‘Les Liaisons Dangereuses’ Broadway Review: Liev Schreiber, Janet McTeer Bring Old Blighty to France

An acclaimed Donmar Warehouse production of Christopher Hampton’s play loses some of its goods in a rough Atlantic crossing

janet mcteer liev schreiber les liaisons dangereuses 2016
Photo: Joan Marcus

In Christopher Hampton’s “Les Liaisons Dangereuses,” the eighteenth-century aristocrats are supposed to be speaking French but for our benefit communicate with each other in English. So why are the many American actors in the new Broadway revival, which opened Sunday at the Booth Theatre, talking with an English accent? Or if not English, a mid-Atlantic accent that’s pushed so far to the east that they’ll wash ashore in Cornwall any day now?

In Liev Schreiber’s eccentric performance, this audio disconnect provides one of the few pleasures in what is otherwise a lethargic production, one that originated at London’s Donmar Warehouse under the direction of Josie Rourke. Schreiber sounds as if Laurence Oliver’s tenor is fighting Richard Burton’s baritone, with all of this disharmony emitting from the esteemed American actor’s great granite face.

The Vicomte de Valmont (played by John Malkovich in the 1988 movie version of “Liaisons”) has taken it upon himself to seduce two virtuous women, Madame de Tourvel (Birgitte Hjort Sorensen, or Michelle Pfeiffer in the movie) and the virginal Cecile Volanges (Elena Kampouris having just graduated from kindergarten, or Uma Thurman in the movie).

Valmont’s erstwhile paramour the Marquise de Merteuil (Janet McTeer, or Glenn Close in the movie) masterminds these seductions out of some perverse sense of fun and revenge. McTeer can best be described as arch in her overly mannered approach to the character’s mechanizations. It’s an interpretation that leads her to deliver every one of Hampton’s epigrams as if they were written by Oscar Wilde, which they unfortunately were not.

Since there’s no subtext at work here — the Marquise is actually still madly in love with Valmont — her hysterics in act two ring even more false than her many hand gestures, illustrating not every word but often individual syllables, and her wild tilts of the torso and head that sometimes send her body in opposite directions. The actress often grabs hold of furniture or the upstage wall to keep her balance, as if impersonating a hotel during a Tokyo earthquake.

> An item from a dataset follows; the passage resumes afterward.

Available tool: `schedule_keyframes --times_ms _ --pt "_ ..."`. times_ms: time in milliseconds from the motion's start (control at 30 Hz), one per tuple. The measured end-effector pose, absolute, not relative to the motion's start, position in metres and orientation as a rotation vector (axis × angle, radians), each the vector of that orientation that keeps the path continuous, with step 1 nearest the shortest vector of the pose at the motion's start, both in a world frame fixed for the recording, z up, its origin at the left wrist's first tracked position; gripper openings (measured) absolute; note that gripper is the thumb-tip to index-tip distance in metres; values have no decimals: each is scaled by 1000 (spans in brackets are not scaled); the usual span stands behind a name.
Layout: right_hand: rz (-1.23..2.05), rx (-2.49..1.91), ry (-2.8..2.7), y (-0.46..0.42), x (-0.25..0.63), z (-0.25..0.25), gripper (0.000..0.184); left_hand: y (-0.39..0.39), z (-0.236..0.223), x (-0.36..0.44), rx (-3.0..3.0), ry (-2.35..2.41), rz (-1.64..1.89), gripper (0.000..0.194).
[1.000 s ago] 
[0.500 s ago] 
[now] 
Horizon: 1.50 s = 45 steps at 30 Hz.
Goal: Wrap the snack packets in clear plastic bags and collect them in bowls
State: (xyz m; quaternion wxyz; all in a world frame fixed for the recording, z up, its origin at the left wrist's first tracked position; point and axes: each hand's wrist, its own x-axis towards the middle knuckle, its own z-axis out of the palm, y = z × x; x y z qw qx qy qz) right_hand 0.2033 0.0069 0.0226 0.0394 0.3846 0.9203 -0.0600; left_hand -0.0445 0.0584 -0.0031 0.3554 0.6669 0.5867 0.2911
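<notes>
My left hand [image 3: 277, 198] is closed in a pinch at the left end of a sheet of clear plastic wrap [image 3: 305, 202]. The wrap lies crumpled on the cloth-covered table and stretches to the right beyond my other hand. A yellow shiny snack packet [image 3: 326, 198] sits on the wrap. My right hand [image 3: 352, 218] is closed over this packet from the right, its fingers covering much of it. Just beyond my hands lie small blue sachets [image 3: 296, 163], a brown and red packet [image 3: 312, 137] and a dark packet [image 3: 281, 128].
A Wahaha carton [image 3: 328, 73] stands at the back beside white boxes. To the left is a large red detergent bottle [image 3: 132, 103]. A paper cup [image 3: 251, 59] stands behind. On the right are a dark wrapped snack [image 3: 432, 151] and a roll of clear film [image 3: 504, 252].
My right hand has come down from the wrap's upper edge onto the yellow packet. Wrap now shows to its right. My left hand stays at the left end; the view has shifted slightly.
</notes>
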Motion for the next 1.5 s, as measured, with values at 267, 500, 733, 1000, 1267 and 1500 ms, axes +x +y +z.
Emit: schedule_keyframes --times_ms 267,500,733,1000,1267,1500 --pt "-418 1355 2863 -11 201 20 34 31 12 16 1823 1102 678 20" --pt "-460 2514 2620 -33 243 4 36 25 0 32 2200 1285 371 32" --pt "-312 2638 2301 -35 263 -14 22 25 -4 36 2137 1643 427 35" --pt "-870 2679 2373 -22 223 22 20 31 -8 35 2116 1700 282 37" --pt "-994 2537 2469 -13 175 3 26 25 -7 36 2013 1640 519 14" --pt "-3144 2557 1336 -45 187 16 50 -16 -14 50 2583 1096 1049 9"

While McTeer reprises her performance from the Donmar, Sorensen is new to the production and Broadway. She makes one pine for Pfeiffer. When Valmont here expresses his ecstasy at finally making love to Madame de Tourvel, he must be recalling a recent viewing of “Dangerous Liaisons” on his DVR. Only Mary Beth Peil, playing Tourvel’s wise aunt, brings the requisite grace and wry understatement to her performance.

As presented here, the Hampton play turns into another of those British middle-brow dramas masquerading as high art. To stress that pretentiousness, Rourke commissioned Michael Bruce to write a score that has the supporting players mouth some pre-recorded sopranos vocalizations during the production’s many scene changes.

It’s a topsy-turvy theater season this autumn in New York City. New plays (“A Life” and “Love, Love, Love,” among them) are doing fine, while play revivals (“The Cherry Orchard” and “Liaisons,” among them) are having a hard time of it.